The scene flashed – she was in an operating theatre. Looping tubes entered her body, snaking across from wildly bleeping and flashing machines, while medical personnel flitted about in the background. Indistinct chatter, on the edge of hearing… can’t quite make it out. A pole descended from the ceiling towards her abdomen. A spike telescoped from the end. Claws opened, teeth spun. Amber shot up in bed, screaming. The room was black, the TV silent. Something rustled in the shadows.

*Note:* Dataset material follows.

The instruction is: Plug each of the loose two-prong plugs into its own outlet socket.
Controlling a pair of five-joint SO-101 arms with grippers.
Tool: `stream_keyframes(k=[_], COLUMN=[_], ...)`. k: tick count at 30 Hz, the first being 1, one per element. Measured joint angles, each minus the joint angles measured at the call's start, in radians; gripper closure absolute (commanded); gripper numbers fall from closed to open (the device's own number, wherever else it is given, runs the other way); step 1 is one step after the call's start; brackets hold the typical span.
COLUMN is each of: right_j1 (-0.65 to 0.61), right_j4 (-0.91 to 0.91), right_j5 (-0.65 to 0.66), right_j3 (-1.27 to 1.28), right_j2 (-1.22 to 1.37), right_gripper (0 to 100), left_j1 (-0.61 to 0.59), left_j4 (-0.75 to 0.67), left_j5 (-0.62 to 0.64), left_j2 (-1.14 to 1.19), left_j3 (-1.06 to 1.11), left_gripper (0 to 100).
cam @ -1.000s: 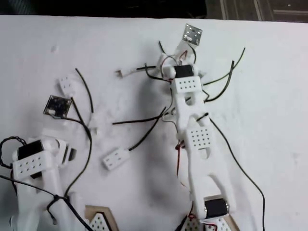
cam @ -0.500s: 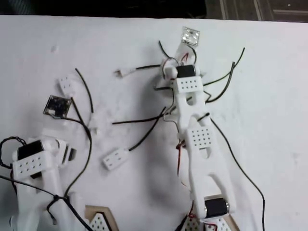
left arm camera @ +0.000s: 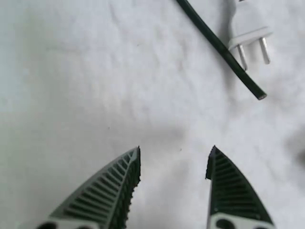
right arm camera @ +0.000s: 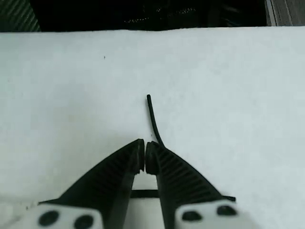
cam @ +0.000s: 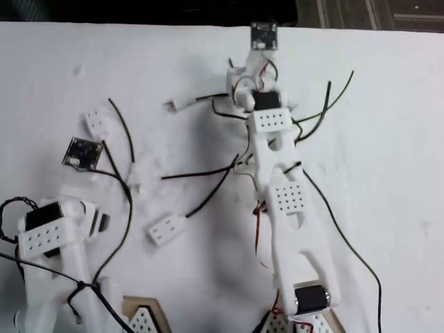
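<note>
White cloth (cam: 395, 152) covered the table; its far edge (right arm camera: 200, 29) ran straight against darkness, and the right gripper (right arm camera: 144, 155) sat close to that edge with its fingertips drawn together, barely a slit between them; a thin black cord (right arm camera: 152, 119) came out from beside the tips and ended on bare cloth short of the edge; whether the fingers nipped it could not be told. The left gripper (left arm camera: 174, 157) hung over the near left of the table with its fingers spread apart and nothing between them; bare cloth lay under and ahead of it; beyond, a two-prong plug (left arm camera: 248, 31) lay flat, prongs free, just beside the cut end of a dark cord (left arm camera: 214, 45). From above, a long socket (cam: 166, 227) lay between the two arms, a small socket (cam: 97, 123) farther back on the left, and a second plug (cam: 173, 105) loose near the right arm's wrist; cords crossed the middle; the right side of the cloth lay open.
</note>
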Motion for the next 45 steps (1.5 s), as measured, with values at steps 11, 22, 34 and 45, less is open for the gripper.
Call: stream_keyframes(k=[11, 22, 34, 45], right_j1=[-0.003, -0.023, -0.078, -0.163], right_j4=[0.106, 0.724, 0.852, 0.858], right_j5=[0.198, 0.199, 0.206, 0.301], right_j3=[-0.011, -0.005, -0.002, -0.002], right_j2=[0.081, -0.106, -0.209, -0.226], right_gripper=[98.1, 98.1, 86.4, 84.7], left_j1=[0.0, 0.0, 0.0, 0.0], left_j4=[0.0, 0.0, 0.0, -0.02], left_j5=[0.0, 0.0, 0.0, 0.0], left_j2=[0.0, 0.0, 0.0, 0.0], left_j3=[0.0, 0.0, 0.0, 0.018], left_gripper=[77, 77, 77, 77])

Sweating, Amber groped for the bedside light. The light flared the room, banishing shadows, and sharpening familiar shapes. Amber sat, panting, heart thumping, eyes flashing around the room. Satisfied that the room was free from boogiemen, she gingerly felt her stomach: nothing. She gently pulled up her pyjama top and examined her belly: nothing.

Her brow wrinkled in perplexity. It was only a dream, she thought. But it had felt real; more real than a normal dream. She’d really been there, she was sure. She could still feel the mask on her face, the straps holding down her wrists. The faint smell of the disinfectant lingered on her skin. It must have been real.

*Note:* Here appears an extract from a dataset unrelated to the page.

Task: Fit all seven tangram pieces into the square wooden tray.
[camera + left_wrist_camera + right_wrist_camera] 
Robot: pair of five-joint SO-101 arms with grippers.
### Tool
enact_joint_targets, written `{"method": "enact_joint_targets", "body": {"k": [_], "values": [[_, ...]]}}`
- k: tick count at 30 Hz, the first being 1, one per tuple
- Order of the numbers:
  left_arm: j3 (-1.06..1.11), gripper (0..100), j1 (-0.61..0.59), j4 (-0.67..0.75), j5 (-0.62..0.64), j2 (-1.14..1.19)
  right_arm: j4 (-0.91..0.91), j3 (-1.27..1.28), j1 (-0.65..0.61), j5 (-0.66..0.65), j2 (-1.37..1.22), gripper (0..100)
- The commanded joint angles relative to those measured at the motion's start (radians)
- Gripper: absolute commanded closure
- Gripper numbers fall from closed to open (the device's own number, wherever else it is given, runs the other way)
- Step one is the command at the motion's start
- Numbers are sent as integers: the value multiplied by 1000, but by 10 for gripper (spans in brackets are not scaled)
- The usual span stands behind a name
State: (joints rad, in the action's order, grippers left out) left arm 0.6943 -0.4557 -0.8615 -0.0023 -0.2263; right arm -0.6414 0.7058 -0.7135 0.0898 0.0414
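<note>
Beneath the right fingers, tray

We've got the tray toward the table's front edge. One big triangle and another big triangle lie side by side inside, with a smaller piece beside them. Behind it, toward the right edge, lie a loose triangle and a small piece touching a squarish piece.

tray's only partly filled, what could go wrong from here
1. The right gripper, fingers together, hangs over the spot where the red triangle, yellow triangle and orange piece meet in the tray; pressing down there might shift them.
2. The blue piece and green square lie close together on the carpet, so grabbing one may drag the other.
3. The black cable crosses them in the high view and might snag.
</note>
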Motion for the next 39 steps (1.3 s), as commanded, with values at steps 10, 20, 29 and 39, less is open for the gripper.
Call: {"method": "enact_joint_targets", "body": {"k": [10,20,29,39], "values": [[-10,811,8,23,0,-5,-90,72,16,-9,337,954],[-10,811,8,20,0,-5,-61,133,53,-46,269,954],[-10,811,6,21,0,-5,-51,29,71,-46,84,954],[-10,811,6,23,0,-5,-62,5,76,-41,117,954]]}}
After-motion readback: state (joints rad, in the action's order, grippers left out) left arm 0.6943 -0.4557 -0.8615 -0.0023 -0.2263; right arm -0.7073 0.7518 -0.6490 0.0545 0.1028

She shook her head. It was only a dream.

Amber lay back down in bed. Dream or no dream, the light was staying on tonight! She closed her eyes and rolled onto her side.

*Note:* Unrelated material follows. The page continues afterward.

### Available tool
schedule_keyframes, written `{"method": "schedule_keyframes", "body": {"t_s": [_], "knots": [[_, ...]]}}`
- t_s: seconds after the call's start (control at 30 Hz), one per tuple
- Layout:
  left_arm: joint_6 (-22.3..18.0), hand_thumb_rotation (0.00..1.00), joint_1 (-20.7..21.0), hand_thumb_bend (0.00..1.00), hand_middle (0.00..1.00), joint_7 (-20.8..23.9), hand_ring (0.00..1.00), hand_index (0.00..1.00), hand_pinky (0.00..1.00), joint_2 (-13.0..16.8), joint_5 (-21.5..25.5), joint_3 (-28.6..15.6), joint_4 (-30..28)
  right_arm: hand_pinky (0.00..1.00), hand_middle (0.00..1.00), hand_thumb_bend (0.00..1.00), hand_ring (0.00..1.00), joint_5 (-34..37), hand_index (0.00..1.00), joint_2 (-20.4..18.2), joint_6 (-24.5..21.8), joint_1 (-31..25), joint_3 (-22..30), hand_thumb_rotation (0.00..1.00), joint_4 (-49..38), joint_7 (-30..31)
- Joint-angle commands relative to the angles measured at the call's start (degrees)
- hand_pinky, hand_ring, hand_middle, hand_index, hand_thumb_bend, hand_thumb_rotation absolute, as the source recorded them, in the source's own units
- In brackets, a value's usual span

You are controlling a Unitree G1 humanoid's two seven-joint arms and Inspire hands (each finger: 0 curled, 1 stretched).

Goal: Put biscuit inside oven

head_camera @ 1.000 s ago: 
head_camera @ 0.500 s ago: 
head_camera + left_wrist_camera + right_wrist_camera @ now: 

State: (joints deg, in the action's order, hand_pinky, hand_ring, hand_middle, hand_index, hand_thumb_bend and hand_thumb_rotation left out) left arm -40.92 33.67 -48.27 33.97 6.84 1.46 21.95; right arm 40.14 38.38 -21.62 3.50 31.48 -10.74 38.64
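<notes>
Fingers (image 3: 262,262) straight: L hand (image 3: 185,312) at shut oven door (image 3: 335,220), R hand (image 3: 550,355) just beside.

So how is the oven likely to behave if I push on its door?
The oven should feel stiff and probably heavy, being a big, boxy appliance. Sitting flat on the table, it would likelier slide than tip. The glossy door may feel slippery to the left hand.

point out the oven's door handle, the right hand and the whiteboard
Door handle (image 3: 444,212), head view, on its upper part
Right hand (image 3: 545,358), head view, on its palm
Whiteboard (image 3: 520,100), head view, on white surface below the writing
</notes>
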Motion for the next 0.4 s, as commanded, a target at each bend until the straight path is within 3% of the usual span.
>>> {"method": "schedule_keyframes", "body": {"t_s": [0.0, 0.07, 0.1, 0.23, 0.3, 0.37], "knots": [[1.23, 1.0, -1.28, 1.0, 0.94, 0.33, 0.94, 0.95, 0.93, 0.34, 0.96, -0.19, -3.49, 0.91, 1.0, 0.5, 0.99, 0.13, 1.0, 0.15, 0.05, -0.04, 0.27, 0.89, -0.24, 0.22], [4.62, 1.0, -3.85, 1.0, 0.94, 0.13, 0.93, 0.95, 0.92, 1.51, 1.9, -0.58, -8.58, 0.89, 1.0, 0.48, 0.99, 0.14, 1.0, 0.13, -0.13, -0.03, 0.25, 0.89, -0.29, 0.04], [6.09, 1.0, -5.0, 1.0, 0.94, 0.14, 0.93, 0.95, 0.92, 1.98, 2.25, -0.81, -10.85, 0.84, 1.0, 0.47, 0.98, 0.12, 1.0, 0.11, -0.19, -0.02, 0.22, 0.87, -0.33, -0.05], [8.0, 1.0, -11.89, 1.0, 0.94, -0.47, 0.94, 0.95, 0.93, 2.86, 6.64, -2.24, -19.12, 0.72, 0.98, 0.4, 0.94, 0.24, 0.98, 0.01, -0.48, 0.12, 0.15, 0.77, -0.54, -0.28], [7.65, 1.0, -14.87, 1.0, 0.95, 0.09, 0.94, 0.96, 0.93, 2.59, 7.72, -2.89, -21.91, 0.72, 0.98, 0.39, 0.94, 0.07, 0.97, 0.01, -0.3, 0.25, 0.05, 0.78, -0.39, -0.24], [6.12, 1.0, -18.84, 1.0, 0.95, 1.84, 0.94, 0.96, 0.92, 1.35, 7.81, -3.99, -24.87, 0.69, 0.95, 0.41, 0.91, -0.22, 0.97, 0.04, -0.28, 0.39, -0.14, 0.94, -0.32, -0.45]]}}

The pain hit her abdomen like a Tyson punch, dragging her into a foetal ball. The cramps were excruciating, slowly she slipped away into darkness.


Beige. The world was beige. Amber could see it flowing smoothly, vertically, before her slitted eyes. The beige blur was interrupted here and there with black lines and white circles that flowed up and over her, disappearing from view. Suddenly a balloon caricature of a face slid into view wearing a worried half smile. Amber’s orientation shifted; she was lying on a gurney being pushed along a hospital corridor looking up at the ceiling.

‘Hi,’ the balloon face said, ‘good to have you back.’

The gurney turned left, banging through double doors. Machinery was wheeled across the room and positioned around her. The blinking lights and noises of the machines reminded her of the scene in Monty Python’s Meaning of Life with the machine that goes ‘ping’ and she drifted into the black.

‘Well,’ the doctor said, sitting next to Amber as she sat up in bed. ‘And how are we today?’ ‘I don’t know about you but I’m feeling rather tender around here,’ Amber replied, indicating her stomach.

‘Yes, I’m not surprised,’ the doctor smiled. ‘Why have you had so many operations?’

‘Operations?’ Amber queried. ‘I haven’t had any operations.’

‘Oh yes you have,’ the doctor replied. ‘Several, in fact. It’s difficult to tell as the same entry point has been used on a number of occasions. I was tempted to put you down as having Munchausen’s syndrome.’

‘You’ve got to be kidding – the very idea petrifies me. What kind of operations? What’s missing?’

‘Well that’s the curious thing: nothing’s missing. Everything’s fine, except…’

‘Except what?’


----------------------------

‘Hello, darling, I’m home.’ Splunge slid across the highly polished vexen flooring and puddled down next to his wife, Spronthe. ‘I got you that perfume you’ve been after,’ he said, placing an exquisitely wrapped package on his wife’s tendrils.

‘Ooh,’ she squeaked. ‘Thank you so much! Is this the one with the genuine extract of human bile?’